● **PROBLEM TO SOLVE**: Each line below that carries the string "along" must appear in the answer.

● **DATA IN THIS EXERCISE**:
◆ ◆ ◆ ◆

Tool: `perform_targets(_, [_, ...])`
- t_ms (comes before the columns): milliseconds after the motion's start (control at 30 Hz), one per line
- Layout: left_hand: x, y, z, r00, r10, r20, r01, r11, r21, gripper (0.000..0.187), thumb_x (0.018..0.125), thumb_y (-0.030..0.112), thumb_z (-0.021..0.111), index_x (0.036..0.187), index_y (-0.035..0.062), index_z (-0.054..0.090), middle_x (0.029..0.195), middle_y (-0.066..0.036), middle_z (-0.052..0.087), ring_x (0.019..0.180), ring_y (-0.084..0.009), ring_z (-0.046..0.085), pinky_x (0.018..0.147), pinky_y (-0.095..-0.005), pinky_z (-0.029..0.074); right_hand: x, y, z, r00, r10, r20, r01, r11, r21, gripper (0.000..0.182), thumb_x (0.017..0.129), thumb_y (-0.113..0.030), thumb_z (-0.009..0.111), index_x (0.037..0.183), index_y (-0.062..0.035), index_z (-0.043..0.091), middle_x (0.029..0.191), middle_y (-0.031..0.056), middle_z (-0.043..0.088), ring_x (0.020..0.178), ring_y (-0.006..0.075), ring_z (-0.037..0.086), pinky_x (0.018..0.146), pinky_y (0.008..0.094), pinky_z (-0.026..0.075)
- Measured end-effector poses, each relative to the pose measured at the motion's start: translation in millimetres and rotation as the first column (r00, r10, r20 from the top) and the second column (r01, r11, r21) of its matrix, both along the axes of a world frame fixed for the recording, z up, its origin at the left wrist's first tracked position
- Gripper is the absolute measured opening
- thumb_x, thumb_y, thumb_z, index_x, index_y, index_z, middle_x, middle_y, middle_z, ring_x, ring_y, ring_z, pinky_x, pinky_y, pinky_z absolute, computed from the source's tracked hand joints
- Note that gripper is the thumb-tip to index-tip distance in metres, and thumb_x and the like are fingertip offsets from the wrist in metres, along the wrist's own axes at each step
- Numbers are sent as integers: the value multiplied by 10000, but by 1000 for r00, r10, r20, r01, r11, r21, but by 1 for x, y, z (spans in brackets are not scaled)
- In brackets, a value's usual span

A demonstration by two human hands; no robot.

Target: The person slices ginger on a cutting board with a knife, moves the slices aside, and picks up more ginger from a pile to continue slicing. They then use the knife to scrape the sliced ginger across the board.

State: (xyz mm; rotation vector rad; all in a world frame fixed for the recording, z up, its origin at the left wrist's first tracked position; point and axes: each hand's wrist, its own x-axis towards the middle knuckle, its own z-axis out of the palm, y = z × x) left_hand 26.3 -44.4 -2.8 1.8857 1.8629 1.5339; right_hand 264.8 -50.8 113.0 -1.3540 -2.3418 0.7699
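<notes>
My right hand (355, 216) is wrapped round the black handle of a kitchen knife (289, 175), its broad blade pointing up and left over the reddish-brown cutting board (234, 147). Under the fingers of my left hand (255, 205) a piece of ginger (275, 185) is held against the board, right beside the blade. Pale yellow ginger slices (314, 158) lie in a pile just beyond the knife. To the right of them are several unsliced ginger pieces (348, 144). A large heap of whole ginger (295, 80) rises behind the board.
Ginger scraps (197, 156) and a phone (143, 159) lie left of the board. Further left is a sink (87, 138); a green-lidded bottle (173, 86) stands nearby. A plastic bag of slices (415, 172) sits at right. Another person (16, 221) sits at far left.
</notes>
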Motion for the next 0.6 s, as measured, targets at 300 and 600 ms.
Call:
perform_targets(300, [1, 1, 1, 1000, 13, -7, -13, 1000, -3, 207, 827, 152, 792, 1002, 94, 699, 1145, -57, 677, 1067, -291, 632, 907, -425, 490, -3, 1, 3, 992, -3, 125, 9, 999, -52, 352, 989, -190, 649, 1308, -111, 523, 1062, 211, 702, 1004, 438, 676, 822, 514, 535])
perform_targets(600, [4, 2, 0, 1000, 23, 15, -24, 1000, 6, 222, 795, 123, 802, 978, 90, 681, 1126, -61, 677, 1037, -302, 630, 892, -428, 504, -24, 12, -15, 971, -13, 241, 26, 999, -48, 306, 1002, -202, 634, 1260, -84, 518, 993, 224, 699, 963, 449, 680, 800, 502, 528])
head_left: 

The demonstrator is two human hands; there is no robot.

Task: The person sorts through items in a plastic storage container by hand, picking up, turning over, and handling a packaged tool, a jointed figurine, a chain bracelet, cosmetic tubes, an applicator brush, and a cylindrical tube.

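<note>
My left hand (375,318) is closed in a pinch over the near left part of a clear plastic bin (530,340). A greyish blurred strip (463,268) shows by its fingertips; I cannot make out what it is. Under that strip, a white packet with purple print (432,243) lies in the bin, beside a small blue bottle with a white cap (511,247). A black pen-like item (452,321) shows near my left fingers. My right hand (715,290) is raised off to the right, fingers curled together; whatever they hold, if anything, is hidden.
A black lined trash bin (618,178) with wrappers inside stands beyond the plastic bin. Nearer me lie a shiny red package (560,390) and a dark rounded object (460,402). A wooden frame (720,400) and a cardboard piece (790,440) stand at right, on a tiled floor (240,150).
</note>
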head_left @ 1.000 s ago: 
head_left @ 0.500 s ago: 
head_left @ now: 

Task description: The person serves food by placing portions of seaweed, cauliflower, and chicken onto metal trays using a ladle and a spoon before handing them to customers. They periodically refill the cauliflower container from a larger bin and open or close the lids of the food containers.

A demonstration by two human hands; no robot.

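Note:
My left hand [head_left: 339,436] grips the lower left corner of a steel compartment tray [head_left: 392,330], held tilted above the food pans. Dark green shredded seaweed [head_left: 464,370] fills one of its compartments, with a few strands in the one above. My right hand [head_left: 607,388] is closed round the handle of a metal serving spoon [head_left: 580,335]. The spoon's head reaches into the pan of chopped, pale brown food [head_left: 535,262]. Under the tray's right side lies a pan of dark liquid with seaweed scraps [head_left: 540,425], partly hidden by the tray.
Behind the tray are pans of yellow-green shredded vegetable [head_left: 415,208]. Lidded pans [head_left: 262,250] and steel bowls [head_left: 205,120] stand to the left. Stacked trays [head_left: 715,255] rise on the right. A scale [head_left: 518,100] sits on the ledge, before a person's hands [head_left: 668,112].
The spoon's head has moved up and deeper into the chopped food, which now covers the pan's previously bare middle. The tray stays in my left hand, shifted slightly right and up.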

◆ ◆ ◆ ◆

● **ANSWER AREA**:
- Measured end-effector poses, each relative to the pose measured at the motion's start: translation in millimetres and rotation as the first column (r00, r10, r20 from the top) and the second column (r01, r11, r21) of its matrix, both along the axes of a world frame fixed for the recording, z up, its origin at the left wrist's first tracked position
- Note that gripper is the thumb-tip to index-tip distance in metres, and thumb_x and the like are fingertip offsets from the wrist in metres, along the wrist's own axes at each step

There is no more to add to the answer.